WORK ORDER » When a line in the listing below contains the word "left", return a copy of that line.

---------------

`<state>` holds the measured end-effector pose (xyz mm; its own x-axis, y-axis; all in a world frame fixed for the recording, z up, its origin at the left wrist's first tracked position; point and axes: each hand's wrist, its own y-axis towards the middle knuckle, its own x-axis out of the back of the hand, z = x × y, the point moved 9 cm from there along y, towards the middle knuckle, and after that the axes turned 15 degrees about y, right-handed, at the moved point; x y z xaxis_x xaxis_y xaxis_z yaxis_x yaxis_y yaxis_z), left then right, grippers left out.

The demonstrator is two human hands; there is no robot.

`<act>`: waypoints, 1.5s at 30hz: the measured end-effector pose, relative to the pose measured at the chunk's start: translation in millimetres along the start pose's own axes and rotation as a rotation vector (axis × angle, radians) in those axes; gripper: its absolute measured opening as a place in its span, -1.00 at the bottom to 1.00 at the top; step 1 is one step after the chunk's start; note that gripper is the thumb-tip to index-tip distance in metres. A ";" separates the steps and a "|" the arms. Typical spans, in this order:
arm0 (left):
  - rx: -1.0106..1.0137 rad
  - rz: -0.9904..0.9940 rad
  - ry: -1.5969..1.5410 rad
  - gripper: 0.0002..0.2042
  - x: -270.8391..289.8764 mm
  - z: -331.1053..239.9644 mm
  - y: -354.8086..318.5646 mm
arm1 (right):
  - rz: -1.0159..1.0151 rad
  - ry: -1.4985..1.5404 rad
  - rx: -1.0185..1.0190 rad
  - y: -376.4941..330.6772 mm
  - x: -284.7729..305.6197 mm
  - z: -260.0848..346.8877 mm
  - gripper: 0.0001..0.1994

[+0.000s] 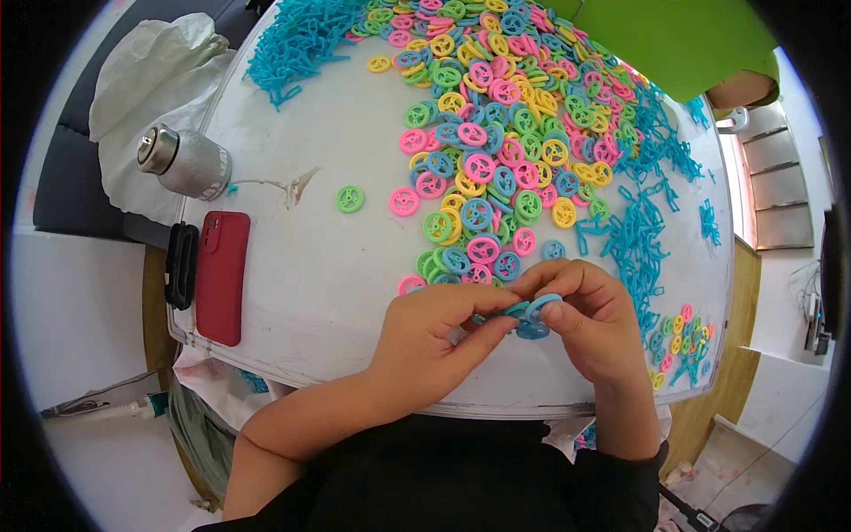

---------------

RESPONSE BELOW »
`<state>` holds the measured end-effector pose (xyz mm; its own x-axis, y-axis; all in a world frame fixed for the recording, z up, its origin at the left wrist's first tracked position; point and axes: each hand's wrist, its own y-axis towards the middle knuckle, its own x-axis out of the back of the hand, z = x × y, the point moved 9 cm from there along y, towards the middle knuckle, and after that the axes turned 15 degrees about y, right-handed, at the moved point; x y z xaxis_x xaxis_y xaxis_z yaxis_x yaxis_y yaxis_z), left then right, grippers left out.
arm0 (left):

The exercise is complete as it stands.